What we know and don't know about Canada's Olympic hockey teams
The women's roster is finally set. But we're still waiting on the men's
This is an excerpt from The Buzzer, which is CBC Sports' daily email newsletter. Stay up to speed on what's happening in sports by subscribing here.
Canada's Olympic hockey teams are coming into focus
The first hockey games at the Beijing Winter Olympics take place exactly three weeks from today. Here's the latest on the two Canadian teams:
After delaying the announcement by a few weeks due to COVID-19 cases on the team, Canada finally revealed its 23-player Olympic roster yesterday afternoon. The most notable of the final three cuts was veteran defenceman Meaghan Mikkelson, who'd been trying to make it to her fourth Olympics after having knee surgery in June.

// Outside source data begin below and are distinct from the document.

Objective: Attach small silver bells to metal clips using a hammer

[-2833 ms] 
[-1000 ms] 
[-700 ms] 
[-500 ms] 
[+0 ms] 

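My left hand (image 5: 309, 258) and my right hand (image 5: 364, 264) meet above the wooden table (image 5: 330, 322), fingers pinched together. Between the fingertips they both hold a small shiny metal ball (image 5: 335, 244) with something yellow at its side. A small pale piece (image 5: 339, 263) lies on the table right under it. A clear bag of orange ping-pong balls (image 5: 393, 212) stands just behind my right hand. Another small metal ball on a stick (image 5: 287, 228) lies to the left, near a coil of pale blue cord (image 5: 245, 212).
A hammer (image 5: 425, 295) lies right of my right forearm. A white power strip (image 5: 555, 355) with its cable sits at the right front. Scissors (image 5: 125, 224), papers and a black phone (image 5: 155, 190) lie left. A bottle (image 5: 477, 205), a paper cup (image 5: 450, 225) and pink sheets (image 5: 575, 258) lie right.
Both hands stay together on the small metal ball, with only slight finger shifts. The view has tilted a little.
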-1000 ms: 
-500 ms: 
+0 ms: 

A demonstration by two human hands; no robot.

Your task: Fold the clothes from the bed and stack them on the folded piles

Captain/overtime magician Marie-Philip Poulin and fellow forward Rebecca Johnston will compete in their fourth Olympics, and go for their third gold medal, as Canada looks to avenge its 2018 shootout loss to the archrival United States. The Canadians turned the tables at the world championship last summer in Calgary, snapping the Americans' run of five consecutive titles when Poulin (who else?) scored in overtime in the final. Ten Canadians are set to make their Olympic debuts in Beijing.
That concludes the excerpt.